C++ and shared objects

P

Phoenix87

Hallo everybody

I want to build some shared libraries from C++ code defining classes
because I want to load them dynamically in programs that need that
classes. I've read about dlopen and co., which require the
implementation of factory procedures in order to dynamically allocate
class instances from the loaded shared object. Is there an alternative
way to dynamically load classes in C++ programs? I mean something
which allows to instantiate new class instances with new keyword
etc...Basically my question is quite the same thing as asking how the
STL, or the CERN ROOT libraries work.

Thanks in advice!

Gab.
 
T

tonydee

I want to build some shared libraries from C++ code defining classes
because I want to load them dynamically in programs that need that
classes. I've read about dlopen and co., which require the
implementation of factory procedures in order to dynamically allocate
class instances from the loaded shared object. Is there an alternative
way to dynamically load classes in C++ programs? I mean something
which allows to instantiate new class instances with new keyword
etc...Basically my question is quite the same thing as asking how the
STL, or the CERN ROOT libraries work.

Using "new" (or creating an object on the stack) requires knowledge of
the object's size. For non-polymorphic objects, this is perfectly
possible without factories and polymorphism. But, just as in library
code that's not compiled into a shared object, if you want the library
to be able to vary the object size without needing the application to
be recompiled then you need to do something extra. Techniques such as
the pImpl idiom and run-time polymorphism / factories defer the memory
allocation to the shared object's code. You could plausibly have the
shared object report the size requirements back to the application, so
it can allocate memory using new, alloca etc., but that would be an
even more roundabout way of doing it.

The STL is quite different in that it's a template library...
everything is in the headers and they're instantiated as needed per
translation unit, with redundant instantiations removed at link time.
There is no shared library object involved. Same goes for most of
BOOST. I'm not familiar with CERN ROOT....

Cheers,
Tony
 
R

Robert Fendt

I want to build some shared libraries from C++ code defining classes
because I want to load them dynamically in programs that need that
classes. I've read about dlopen and co., which require the
implementation of factory procedures in order to dynamically allocate
class instances from the loaded shared object. Is there an alternative
way to dynamically load classes in C++ programs? I mean something
which allows to instantiate new class instances with new keyword
etc...Basically my question is quite the same thing as asking how the
STL, or the CERN ROOT libraries work.

STL is a template framework. It therefore does not consist of
any runtime libraries apart from the C standard stuff
underneath. I do not know how ROOT works, but at first glance it
looks like just any other library to me. Which means that there
is no 'dynamic' stuff involved, at least not for the basics.

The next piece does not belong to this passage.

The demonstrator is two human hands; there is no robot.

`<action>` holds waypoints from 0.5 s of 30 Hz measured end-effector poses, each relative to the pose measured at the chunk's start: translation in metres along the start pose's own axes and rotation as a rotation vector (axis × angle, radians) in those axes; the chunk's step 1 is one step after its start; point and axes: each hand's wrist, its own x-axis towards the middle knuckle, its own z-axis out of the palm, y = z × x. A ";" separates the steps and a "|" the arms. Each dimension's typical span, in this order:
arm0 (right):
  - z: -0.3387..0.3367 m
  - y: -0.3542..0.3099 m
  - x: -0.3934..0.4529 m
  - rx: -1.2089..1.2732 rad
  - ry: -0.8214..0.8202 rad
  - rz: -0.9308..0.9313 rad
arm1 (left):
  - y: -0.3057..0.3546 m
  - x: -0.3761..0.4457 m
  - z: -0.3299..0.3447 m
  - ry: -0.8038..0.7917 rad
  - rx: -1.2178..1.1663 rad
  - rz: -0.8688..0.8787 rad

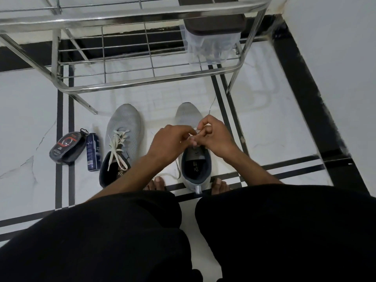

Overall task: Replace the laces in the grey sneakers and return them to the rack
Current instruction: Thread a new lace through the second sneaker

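Both hands, left grip [171,142] and right grip [213,135], pinching the white lace [195,131] over the right sneaker [189,117]: risk of a slipped end, skipped eyelet, uneven tails.

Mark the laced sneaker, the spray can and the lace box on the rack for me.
laced sneaker [127,121]: head view, grey toe mesh.
spray can [93,152]: head view, middle of blue body.
lace box [211,45]: head view, clear front wall under the dark lid.
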 end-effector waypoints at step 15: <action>-0.014 0.057 0.006 -0.301 -0.038 0.146 | -0.007 0.024 0.043 0.110 0.130 -0.118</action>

In order for a direct 'new' to work, the class definition has to
be available (header file) as well as the object files
containing all non-inline functions. So you just can build a
shared library of your stuff and use it for regular compiling
and linking against. In this case, the system's runtime
facilities will do the loading of the dynamic library for you at
program startup. This is straight-forward, and I do not
interpret your question in that direction. You seem to think
about dynamic loading rather than dynamic linking.

Dynamic loading means that you load something your compiler did
not know about. If you look at the specifications of dlopen()
and such (the Windows equivalents have similar restrictions),
you will find that the framework just allows for retrieval of
unmangled (i.e. plain C) symbols. This works for constants and
for function pointers (although the ability to retrieve a
function pointer directly through dlsym() is technically a
non-standard compiler extension, albeit a popular one).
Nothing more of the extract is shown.